Josh Katz 02.09.16

Overview

In part 1 of this project, the exponential distribution will be used to demonstrate the Central Limit theorem. The following goals will be accomplished: 1) Show the sample mean and compare it to the theoretical mean of the distribution. 2) Show how variable the sample is (via variance) and compare it to the theoretical variance of the distribution. 3) Show that the distribution is approximately normal.

Simulation

A simulation of 40 exponentials will be run 1000 times and stored in a variable to compare mean/variance/normality in the following sections

lambda=0.2
n=40
  ##define exponential variables

 set.seed(189)
  ##makes simulation reproducible
 
 sim_exp=matrix(rexp(n*1000, lambda),nrow=1000,ncol=n);dim(sim_exp)
## [1] 1000   40
  ##generated box called sim_exp and put 40 random exponentials in each of the 1000 rows

Comparison of simulation mean to theoretical mean

hist(rowMeans(sim_exp),col="green",main="Distribution of Sample Means")

mean(rowMeans(sim_exp))
## [1] 5.006347
 ##mean of the 1000 means,each derived from a run of 40
 
1/.2 
## [1] 5
 ##theoretical mean which is 1/lambda

The mean of the sampling distribution, 5.006347 is very close the theoretical one, 5.0. The mean of the 1000 simulations of 5.006347 is shown in the histogram as 5 appears to be the point of center mass.

Comparison of simulation variance to theoretical variance

var(rowMeans(sim_exp))
## [1] 0.6069175
  ##variance of the 1000 means,each derived from a run of 40

(1/lambda)^2/40
## [1] 0.625
  ##theoretical variance which is (1/lambda)^2/n 

The variance of the sampling distribution, 0.6069 is very close the theoretical one, 0.625.

Normality of simulated means

Demonstrate normality with plot

 set.seed(199)
 par(mfrow=c(1,2))
 hist(rexp(1000,.2),col="red",main=
        "Distribution of 1000
      Random Exponentials")
 hist(rowMeans(sim_exp),col="green",main="Distribution of Sample Means")

Using several sample means (1000 in this case), see green histogram, a much more bell-shaped or normal distribution is achieved versus using a single sample of exponentials, see red histogram.

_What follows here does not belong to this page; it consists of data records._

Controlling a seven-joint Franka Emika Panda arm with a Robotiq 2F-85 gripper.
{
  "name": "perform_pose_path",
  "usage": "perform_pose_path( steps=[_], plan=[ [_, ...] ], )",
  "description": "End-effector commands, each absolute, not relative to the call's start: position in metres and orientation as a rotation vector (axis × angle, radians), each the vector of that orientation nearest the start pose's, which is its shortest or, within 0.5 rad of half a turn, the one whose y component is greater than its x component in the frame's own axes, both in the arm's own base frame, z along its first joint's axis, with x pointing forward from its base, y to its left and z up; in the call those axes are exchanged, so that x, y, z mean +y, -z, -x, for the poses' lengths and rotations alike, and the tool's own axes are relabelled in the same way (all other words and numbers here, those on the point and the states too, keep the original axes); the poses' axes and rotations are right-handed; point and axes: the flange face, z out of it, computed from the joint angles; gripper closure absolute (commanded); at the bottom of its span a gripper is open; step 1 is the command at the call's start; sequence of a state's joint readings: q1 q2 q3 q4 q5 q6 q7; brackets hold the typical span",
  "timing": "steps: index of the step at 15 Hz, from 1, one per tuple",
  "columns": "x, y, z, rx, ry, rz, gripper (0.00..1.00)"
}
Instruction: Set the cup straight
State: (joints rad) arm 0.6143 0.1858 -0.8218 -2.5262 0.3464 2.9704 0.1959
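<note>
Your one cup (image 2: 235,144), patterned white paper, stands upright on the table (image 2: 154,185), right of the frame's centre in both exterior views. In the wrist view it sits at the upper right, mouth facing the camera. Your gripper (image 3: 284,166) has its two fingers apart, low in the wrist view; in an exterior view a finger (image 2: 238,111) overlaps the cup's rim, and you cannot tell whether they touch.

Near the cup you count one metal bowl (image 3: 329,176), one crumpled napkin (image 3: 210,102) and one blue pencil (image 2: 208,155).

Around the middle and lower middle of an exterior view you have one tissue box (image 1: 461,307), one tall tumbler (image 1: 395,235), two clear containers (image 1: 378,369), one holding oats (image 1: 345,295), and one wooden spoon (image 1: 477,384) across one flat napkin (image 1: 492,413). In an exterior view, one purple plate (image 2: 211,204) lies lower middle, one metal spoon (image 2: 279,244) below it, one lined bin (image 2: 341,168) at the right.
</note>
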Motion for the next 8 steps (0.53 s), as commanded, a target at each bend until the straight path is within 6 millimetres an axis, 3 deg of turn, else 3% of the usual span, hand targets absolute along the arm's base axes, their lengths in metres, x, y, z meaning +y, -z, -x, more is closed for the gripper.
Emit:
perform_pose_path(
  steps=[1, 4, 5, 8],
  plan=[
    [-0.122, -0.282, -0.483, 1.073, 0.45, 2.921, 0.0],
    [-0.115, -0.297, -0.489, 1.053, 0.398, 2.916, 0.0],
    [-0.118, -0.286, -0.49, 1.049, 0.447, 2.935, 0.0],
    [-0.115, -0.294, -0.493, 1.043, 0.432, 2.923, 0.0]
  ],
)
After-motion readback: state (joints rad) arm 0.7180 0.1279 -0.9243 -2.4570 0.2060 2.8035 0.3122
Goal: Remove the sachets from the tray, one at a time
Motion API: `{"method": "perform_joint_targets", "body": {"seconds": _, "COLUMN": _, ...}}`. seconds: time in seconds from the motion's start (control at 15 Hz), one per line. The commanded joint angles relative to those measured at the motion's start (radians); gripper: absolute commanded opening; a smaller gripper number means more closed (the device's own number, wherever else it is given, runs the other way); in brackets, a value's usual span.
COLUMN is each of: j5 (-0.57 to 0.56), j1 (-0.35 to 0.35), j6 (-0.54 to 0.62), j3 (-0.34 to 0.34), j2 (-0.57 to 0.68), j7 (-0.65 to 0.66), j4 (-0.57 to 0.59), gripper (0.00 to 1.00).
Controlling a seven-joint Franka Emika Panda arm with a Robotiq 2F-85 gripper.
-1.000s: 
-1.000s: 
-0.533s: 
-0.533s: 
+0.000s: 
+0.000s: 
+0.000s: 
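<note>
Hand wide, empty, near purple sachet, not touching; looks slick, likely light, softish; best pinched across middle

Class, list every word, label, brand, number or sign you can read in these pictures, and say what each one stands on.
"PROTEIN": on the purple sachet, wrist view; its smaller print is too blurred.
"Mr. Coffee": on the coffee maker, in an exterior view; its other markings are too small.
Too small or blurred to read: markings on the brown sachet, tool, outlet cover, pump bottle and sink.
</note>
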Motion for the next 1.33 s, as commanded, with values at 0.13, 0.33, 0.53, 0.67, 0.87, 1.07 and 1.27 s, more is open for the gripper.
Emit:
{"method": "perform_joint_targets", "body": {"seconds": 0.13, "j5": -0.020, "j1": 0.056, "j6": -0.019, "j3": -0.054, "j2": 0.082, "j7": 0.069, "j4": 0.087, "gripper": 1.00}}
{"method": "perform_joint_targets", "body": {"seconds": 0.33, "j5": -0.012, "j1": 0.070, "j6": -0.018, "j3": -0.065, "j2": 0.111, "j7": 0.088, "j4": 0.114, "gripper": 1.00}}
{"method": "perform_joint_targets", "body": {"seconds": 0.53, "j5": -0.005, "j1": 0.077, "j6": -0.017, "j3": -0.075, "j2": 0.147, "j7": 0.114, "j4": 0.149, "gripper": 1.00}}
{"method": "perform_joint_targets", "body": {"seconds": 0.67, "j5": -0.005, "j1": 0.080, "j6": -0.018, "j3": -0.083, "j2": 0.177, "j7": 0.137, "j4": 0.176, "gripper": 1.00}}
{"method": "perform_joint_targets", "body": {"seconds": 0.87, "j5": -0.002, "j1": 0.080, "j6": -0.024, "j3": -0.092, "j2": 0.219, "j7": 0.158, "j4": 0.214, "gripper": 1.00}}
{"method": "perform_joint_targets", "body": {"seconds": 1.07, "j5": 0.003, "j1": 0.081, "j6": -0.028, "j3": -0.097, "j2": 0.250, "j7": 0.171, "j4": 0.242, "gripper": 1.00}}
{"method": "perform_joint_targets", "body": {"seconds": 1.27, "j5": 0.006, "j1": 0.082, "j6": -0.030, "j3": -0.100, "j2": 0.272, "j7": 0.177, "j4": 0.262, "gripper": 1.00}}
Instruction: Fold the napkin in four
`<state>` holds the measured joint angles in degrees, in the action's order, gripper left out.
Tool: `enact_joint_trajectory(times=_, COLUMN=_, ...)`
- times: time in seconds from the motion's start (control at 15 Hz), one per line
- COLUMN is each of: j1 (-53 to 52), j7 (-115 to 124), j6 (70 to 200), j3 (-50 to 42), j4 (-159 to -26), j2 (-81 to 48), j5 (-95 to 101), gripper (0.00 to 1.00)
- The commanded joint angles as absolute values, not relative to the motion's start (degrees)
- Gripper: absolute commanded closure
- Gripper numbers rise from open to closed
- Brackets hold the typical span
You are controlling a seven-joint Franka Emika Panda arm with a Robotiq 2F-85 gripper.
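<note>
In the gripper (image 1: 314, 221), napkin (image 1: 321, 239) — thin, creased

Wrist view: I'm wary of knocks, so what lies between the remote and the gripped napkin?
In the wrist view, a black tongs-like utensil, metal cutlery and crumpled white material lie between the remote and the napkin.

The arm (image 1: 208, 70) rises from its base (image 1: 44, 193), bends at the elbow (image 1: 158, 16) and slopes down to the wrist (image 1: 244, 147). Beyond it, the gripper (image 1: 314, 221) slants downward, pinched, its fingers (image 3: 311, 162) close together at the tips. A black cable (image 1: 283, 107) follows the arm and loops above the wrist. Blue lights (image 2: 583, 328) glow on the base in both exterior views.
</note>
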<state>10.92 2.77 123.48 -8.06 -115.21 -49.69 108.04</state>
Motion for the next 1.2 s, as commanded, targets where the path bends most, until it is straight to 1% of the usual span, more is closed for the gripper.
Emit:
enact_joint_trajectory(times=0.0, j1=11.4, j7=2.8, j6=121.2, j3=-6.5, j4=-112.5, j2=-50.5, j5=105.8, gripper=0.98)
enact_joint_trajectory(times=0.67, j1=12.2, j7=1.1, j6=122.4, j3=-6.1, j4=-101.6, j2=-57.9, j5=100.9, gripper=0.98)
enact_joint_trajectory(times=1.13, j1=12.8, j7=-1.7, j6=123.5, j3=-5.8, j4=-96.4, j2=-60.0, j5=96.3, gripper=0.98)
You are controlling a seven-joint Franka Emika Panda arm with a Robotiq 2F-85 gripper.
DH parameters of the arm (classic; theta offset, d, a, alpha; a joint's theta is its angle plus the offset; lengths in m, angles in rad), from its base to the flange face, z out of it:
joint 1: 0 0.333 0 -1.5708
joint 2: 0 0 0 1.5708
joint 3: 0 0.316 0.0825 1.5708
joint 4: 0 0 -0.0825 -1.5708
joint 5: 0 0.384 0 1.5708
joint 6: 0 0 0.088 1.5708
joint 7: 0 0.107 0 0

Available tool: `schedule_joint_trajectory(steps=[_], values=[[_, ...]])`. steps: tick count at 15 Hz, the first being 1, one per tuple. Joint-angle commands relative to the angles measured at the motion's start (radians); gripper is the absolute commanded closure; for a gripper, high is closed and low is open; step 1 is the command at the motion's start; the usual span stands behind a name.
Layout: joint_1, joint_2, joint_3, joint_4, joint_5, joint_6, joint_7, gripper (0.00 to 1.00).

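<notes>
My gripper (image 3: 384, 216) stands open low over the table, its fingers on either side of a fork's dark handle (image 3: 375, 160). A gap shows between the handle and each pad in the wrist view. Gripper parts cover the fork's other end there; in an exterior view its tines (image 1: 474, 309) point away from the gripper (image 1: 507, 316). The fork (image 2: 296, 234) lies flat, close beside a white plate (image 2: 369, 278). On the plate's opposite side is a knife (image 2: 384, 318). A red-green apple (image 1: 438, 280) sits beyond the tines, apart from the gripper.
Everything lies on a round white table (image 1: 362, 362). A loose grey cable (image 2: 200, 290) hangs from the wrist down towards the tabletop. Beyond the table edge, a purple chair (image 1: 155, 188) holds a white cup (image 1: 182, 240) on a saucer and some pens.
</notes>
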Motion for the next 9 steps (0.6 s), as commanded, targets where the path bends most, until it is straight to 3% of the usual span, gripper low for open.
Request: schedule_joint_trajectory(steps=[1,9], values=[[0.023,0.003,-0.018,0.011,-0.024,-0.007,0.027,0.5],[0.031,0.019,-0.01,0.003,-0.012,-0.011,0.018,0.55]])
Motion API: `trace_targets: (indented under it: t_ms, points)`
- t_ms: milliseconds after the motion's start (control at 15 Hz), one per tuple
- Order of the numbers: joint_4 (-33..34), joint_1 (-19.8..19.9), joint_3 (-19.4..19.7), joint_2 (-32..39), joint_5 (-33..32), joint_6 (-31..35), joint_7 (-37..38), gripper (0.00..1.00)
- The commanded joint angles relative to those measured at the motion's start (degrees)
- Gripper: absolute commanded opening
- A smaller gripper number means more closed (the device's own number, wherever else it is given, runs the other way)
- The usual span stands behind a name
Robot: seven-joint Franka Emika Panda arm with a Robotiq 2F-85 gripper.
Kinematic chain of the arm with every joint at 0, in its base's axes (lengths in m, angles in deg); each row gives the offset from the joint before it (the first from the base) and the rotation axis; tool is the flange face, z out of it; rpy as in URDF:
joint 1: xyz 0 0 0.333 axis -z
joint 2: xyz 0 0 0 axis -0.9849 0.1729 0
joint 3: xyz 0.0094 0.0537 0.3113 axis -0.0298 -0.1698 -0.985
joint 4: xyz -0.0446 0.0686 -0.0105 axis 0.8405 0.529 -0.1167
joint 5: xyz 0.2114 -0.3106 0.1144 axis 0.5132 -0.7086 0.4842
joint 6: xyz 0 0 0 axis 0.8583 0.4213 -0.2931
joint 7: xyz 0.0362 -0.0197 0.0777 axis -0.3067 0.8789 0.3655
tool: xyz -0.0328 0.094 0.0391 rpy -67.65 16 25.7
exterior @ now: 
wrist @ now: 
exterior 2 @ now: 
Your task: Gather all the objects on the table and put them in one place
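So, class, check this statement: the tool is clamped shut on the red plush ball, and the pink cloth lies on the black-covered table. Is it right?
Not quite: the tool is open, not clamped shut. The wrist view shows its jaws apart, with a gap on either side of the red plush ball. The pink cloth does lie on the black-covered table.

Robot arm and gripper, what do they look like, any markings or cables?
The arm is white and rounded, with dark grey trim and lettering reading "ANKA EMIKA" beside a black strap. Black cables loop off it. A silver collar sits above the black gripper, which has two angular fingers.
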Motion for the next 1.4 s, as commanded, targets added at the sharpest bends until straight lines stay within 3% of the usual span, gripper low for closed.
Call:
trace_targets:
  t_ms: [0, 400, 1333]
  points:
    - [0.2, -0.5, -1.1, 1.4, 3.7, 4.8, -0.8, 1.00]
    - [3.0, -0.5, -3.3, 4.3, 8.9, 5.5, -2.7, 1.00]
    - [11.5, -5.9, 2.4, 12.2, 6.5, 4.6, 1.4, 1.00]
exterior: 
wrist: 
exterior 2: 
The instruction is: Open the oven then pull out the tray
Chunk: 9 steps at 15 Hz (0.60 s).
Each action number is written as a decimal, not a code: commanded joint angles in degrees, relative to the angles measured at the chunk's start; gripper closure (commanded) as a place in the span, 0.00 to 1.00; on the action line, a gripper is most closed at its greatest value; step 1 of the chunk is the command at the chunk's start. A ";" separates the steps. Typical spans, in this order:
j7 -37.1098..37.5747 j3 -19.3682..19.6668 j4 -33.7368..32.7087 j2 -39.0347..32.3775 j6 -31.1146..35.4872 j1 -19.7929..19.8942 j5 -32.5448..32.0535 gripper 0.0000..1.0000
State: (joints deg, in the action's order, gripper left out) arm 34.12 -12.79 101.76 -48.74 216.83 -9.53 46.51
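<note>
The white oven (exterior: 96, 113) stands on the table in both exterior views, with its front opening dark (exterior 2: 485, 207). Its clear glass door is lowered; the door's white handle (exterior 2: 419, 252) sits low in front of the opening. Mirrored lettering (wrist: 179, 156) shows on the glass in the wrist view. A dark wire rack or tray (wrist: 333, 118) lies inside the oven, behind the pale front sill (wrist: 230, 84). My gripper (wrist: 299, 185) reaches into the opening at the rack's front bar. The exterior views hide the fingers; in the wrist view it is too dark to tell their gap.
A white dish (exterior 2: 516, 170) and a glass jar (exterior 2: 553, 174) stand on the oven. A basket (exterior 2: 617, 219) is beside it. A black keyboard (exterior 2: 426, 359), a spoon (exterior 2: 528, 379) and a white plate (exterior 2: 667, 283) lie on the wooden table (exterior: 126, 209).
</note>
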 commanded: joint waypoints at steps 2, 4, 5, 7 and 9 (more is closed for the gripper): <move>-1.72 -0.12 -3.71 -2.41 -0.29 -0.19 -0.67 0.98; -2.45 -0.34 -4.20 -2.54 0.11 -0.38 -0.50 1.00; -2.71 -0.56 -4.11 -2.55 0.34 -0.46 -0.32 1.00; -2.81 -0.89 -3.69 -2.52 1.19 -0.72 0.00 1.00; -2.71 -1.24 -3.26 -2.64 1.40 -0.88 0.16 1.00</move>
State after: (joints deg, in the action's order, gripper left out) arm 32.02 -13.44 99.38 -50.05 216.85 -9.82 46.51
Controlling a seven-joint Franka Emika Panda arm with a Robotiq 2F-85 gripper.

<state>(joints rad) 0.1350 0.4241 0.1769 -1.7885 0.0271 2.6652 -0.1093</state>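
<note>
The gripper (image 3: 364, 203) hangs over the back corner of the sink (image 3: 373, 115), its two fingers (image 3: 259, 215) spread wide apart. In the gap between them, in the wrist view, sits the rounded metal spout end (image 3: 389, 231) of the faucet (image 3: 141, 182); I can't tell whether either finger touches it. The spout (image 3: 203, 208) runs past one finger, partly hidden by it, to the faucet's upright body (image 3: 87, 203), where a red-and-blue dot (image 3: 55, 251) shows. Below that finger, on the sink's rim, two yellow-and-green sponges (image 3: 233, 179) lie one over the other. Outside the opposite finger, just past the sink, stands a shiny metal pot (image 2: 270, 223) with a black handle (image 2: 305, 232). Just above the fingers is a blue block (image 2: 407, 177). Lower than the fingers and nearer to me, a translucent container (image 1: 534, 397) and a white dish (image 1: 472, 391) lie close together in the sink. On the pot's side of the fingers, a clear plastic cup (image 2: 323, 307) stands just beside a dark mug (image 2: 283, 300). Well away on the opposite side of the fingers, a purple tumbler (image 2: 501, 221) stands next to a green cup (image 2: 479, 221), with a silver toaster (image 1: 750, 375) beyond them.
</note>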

These histograms, derived from a non-normal distibution, the exponential, demonstrate the central limit theorem: the distribution of the average of a large number of samples will be approximately normal even if they came from a non-normal distribution.

 summary(colMeans(sim_exp))
##    Min. 1st Qu.  Median    Mean 3rd Qu.    Max. 
##   4.548   4.872   5.042   5.006   5.112   5.357

The numerical summary agrees with the green histogram’s appearance of normality as the mean and median are very close.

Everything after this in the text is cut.